His main argument is that, properly understood, the end of the world should transform the way that we think about this one, so that we enter into the way of life that Jesus first imagined to be possible (I think of U2’s ‘When you look at the world’). He draws on Wayne Meeks, arguing that the apocalyptic imagination is characterised by three dualities: cosmic (heaven/earth), temporal (this time/the time to come), and social (good/bad, or righteous/unrighteous). Alison argues that Jesus is using this apocalyptic language (the language of his time) in an eschatological way, ie in a way which first undermines and then overcomes and rejects those dualisms. I think the strongest argument for this is that Christ quite clearly rejects the social dualism, and we should take that rejection as governing his attitude to the other dualisms in the family.
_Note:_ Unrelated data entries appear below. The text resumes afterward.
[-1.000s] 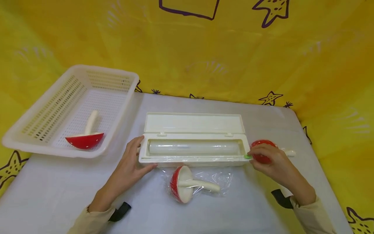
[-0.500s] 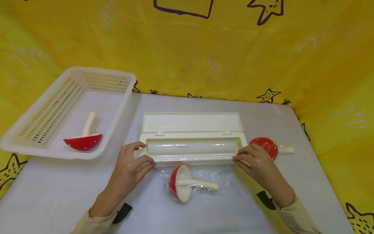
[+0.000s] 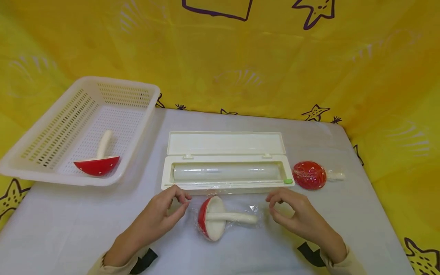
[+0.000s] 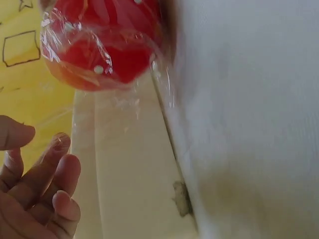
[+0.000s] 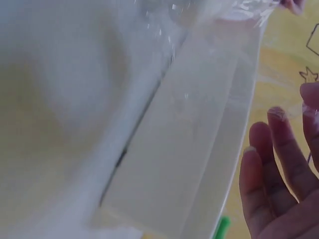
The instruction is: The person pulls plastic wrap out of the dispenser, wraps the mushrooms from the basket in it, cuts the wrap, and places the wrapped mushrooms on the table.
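Both hands pinch at a sheet of cling film (image 3: pixel 252 209) near the front of the white table (image 3: pixel 68 229): the left hand (image 3: pixel 161 212) has thumb and forefinger closed at the film's left edge, and the right hand (image 3: pixel 292 214) does the same at its right edge, though the film is so clear that I cannot tell how firm either hold is.

Going from left to right, a white basket (image 3: pixel 51 164) sits at the far left with one red-capped toy mushroom (image 3: pixel 97 162) inside it; whether that one is wrapped cannot be made out. Next comes the left hand, then a second mushroom (image 3: pixel 216 217) lying on its side on the film, red cap to the left and pale stem pointing right, between the two hands. Just behind it is the open film dispenser (image 3: pixel 227 158), its lid folded back, the roll (image 3: pixel 227 172) lying in the tray and a small green slider (image 3: pixel 288 181) at the right end of its front edge. Right of the dispenser lies a third mushroom (image 3: pixel 311 175), which looks already covered in film.

By my judgement the sheet is cut free of the roll, and the middle mushroom is only loosely lying on it, so folding the film round it remains, then moving the wrapped pieces.
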`<control>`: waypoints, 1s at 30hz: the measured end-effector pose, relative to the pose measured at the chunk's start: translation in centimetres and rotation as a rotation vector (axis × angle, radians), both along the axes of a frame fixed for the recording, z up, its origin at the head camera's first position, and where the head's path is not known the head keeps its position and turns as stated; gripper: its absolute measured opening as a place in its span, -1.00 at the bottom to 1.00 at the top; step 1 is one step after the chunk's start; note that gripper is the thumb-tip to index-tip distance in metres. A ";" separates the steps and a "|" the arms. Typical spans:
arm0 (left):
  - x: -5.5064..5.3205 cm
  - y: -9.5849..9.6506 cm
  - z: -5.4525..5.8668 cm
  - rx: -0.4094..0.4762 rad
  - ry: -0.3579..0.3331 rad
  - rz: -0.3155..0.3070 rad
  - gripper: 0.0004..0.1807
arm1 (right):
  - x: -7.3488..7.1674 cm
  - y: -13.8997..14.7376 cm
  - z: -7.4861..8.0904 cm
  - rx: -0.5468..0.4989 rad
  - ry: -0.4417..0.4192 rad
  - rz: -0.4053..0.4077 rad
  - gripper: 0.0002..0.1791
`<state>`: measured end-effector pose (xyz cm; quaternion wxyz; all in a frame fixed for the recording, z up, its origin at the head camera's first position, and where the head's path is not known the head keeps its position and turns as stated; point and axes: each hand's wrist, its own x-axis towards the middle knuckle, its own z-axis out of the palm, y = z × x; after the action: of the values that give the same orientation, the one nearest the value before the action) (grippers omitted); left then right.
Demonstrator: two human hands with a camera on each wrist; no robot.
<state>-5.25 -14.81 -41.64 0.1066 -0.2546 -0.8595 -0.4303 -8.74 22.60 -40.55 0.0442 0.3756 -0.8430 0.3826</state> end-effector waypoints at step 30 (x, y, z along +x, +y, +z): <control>0.4 2.1 -1.2 0.031 -0.283 -0.254 -0.77 | 3.0 -4.7 -1.6 0.031 -0.295 0.279 -0.80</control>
<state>-4.87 -12.69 -42.87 -0.0667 -0.2961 -0.8202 -0.4849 -5.70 17.92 -42.11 -0.1392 0.4292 -0.7858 0.4230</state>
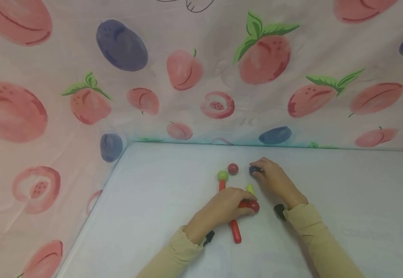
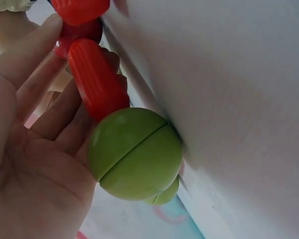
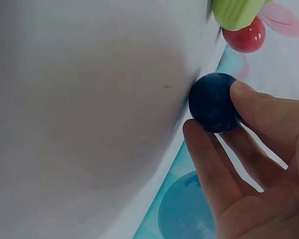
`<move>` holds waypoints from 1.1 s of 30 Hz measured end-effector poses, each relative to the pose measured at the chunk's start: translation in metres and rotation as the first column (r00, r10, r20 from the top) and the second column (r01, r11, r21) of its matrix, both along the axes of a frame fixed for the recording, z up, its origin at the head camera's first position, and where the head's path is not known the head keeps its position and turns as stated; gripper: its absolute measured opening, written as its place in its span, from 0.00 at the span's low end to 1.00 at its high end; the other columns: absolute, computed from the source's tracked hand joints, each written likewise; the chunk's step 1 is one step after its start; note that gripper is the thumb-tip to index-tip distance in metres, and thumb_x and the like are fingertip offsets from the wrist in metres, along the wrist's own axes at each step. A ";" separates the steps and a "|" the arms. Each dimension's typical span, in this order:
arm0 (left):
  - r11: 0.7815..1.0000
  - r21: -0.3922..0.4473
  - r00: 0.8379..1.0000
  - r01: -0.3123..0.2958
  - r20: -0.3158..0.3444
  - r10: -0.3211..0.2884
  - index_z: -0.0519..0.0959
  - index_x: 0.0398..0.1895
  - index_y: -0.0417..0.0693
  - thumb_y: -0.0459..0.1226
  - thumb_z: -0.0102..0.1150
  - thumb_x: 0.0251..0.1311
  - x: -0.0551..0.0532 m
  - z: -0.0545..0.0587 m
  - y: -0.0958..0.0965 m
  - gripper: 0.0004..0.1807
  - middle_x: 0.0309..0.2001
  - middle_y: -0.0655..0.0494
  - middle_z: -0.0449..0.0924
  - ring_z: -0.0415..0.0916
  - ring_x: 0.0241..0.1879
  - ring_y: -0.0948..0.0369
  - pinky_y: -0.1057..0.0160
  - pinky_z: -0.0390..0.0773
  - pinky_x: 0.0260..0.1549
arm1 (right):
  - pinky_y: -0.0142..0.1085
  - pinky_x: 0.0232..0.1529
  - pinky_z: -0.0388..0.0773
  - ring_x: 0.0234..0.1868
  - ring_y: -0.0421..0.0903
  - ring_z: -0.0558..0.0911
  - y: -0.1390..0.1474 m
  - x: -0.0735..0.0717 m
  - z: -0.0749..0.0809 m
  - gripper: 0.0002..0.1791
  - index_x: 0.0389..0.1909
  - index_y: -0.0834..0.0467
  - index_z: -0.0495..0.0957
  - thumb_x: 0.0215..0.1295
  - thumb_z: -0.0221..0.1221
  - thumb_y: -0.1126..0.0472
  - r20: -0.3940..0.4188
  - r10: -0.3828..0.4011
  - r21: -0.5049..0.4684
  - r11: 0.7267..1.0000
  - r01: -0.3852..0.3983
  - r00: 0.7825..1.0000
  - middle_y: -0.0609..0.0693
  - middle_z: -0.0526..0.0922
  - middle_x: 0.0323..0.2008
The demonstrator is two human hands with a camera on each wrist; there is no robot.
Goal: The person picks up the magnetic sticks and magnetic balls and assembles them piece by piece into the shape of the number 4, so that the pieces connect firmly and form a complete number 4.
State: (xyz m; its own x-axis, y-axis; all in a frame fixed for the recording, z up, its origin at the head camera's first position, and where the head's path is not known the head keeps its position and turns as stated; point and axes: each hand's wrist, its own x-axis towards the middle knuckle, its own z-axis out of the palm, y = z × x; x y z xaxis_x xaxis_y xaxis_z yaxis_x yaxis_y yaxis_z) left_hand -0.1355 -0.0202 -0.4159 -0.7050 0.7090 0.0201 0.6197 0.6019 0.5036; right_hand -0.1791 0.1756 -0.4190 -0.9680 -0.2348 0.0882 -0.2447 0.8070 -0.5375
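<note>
My left hand [image 1: 227, 204] reaches in low over the white tabletop and holds a red ball [image 1: 254, 206] between thumb and fingers. A red rod [image 2: 97, 79] lies between this ball and a green ball [image 2: 134, 154] near the palm in the left wrist view. Under the hand the head view hides that green ball. Another red rod [image 1: 236, 231] sticks out below the hand. Farther right, my right hand [image 1: 275, 179] pinches a dark blue ball [image 3: 214, 102] with thumb and fingertips, at the table surface.
A light green ball [image 1: 223, 175] tops a red rod beyond the left hand, with a loose-looking red ball [image 1: 233, 168] beside it. A yellow-green rod [image 1: 250, 189] lies between the hands. Behind the white table [image 1: 152, 185] hangs a fruit-printed cloth [image 1: 173, 23].
</note>
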 end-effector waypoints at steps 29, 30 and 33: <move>0.999 -0.013 0.998 -0.046 -0.051 0.046 0.85 0.51 0.57 0.45 0.69 0.60 0.004 0.001 -0.005 0.16 0.41 0.68 0.86 0.76 0.37 0.71 0.78 0.76 0.44 | 0.56 0.59 0.75 0.56 0.61 0.80 0.000 -0.002 -0.002 0.19 0.58 0.64 0.78 0.66 0.61 0.68 0.038 0.037 -0.037 0.999 -0.036 0.999 0.61 0.82 0.52; 0.999 -0.013 0.998 -0.042 -0.056 0.041 0.85 0.51 0.57 0.45 0.69 0.60 0.004 0.001 -0.004 0.16 0.41 0.68 0.86 0.76 0.37 0.72 0.78 0.76 0.44 | 0.56 0.60 0.75 0.57 0.61 0.80 0.000 -0.001 -0.001 0.19 0.58 0.64 0.78 0.66 0.61 0.68 0.044 0.037 -0.040 0.999 -0.036 0.998 0.61 0.82 0.53; 0.999 -0.015 0.997 -0.032 -0.065 0.031 0.85 0.51 0.57 0.45 0.68 0.60 0.004 0.001 -0.003 0.16 0.41 0.68 0.86 0.75 0.37 0.72 0.78 0.75 0.44 | 0.56 0.60 0.74 0.57 0.61 0.79 0.000 0.000 0.000 0.19 0.58 0.64 0.78 0.66 0.61 0.67 0.056 0.040 -0.043 0.998 -0.038 0.998 0.61 0.82 0.53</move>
One sequence of thought thrown up from reading Alison: it seems to me that the gay community within the church has something very important to say to the broader body, and one can see the strand of gay sensibility being profoundly rooted in Scriptural ideas, thinking of the church as bride, and therefore Jesus as groom. So if the wider body rejects the gay community then it is undoing itself. This is not to say that all the arguments from the gay perspective are correct – I don’t think they are, even if Alison’s are(!) – but it is undoubtedly the case that I would want to belong to a church in which the gay perspective has an essential part to play, and is not excluded – and that such a church would more adequately represent the Body. Rejecting the gay perspective is, in Alison’s terms, apocalyptic, not eschatological – in other words, it is not fully Christian. I’m persuaded of that.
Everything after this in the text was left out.